** Data below follows **

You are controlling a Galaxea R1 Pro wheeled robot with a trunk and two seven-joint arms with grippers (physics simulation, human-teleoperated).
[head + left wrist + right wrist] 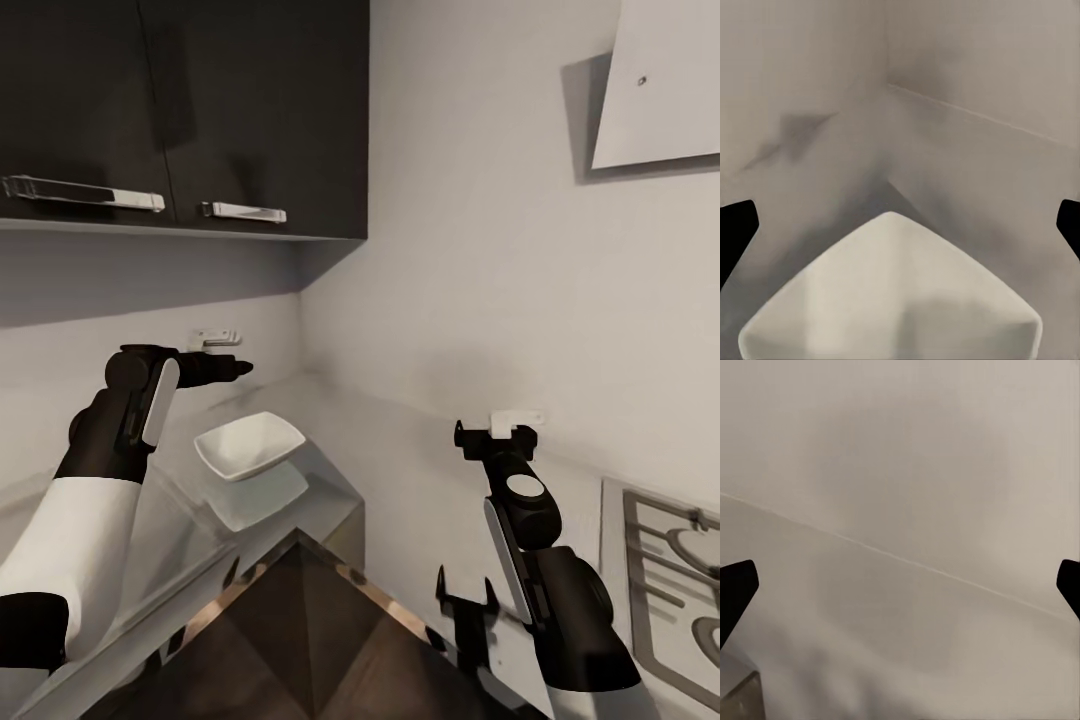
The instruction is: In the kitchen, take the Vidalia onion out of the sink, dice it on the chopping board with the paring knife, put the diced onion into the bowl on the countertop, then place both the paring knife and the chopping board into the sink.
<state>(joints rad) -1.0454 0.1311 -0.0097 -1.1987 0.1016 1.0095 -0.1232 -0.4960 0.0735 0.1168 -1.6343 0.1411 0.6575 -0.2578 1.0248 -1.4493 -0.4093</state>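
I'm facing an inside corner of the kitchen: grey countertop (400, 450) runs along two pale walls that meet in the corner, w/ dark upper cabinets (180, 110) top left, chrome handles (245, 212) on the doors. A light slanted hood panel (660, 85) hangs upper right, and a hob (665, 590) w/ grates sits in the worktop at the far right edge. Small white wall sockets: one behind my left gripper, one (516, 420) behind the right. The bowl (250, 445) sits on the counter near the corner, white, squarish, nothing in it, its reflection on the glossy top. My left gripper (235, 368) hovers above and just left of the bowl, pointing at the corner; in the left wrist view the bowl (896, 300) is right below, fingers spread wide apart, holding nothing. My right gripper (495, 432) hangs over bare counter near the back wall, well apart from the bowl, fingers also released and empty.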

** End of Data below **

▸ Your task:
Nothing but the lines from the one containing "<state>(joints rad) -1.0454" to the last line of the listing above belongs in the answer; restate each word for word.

▸ Answer to this task:
<state>(joints rad) -1.0454 0.1311 -0.0097 -1.1987 0.1016 1.0095 -0.1232 -0.4960 0.0735 0.1168 -1.6343 0.1411 0.6575 -0.2578 1.0248 -1.4493 -0.4093</state>
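I'm facing an inside corner of the kitchen: grey countertop (400, 450) runs along two pale walls that meet in the corner, w/ dark upper cabinets (180, 110) top left, chrome handles (245, 212) on the doors. A light slanted hood panel (660, 85) hangs upper right, and a hob (665, 590) w/ grates sits in the worktop at the far right edge. Small white wall sockets: one behind my left gripper, one (516, 420) behind the right. The bowl (250, 445) sits on the counter near the corner, white, squarish, nothing in it, its reflection on the glossy top. My left gripper (235, 368) hovers above and just left of the bowl, pointing at the corner; in the left wrist view the bowl (896, 300) is right below, fingers spread wide apart, holding nothing. My right gripper (495, 432) hangs over bare counter near the back wall, well apart from the bowl, fingers also released and empty.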

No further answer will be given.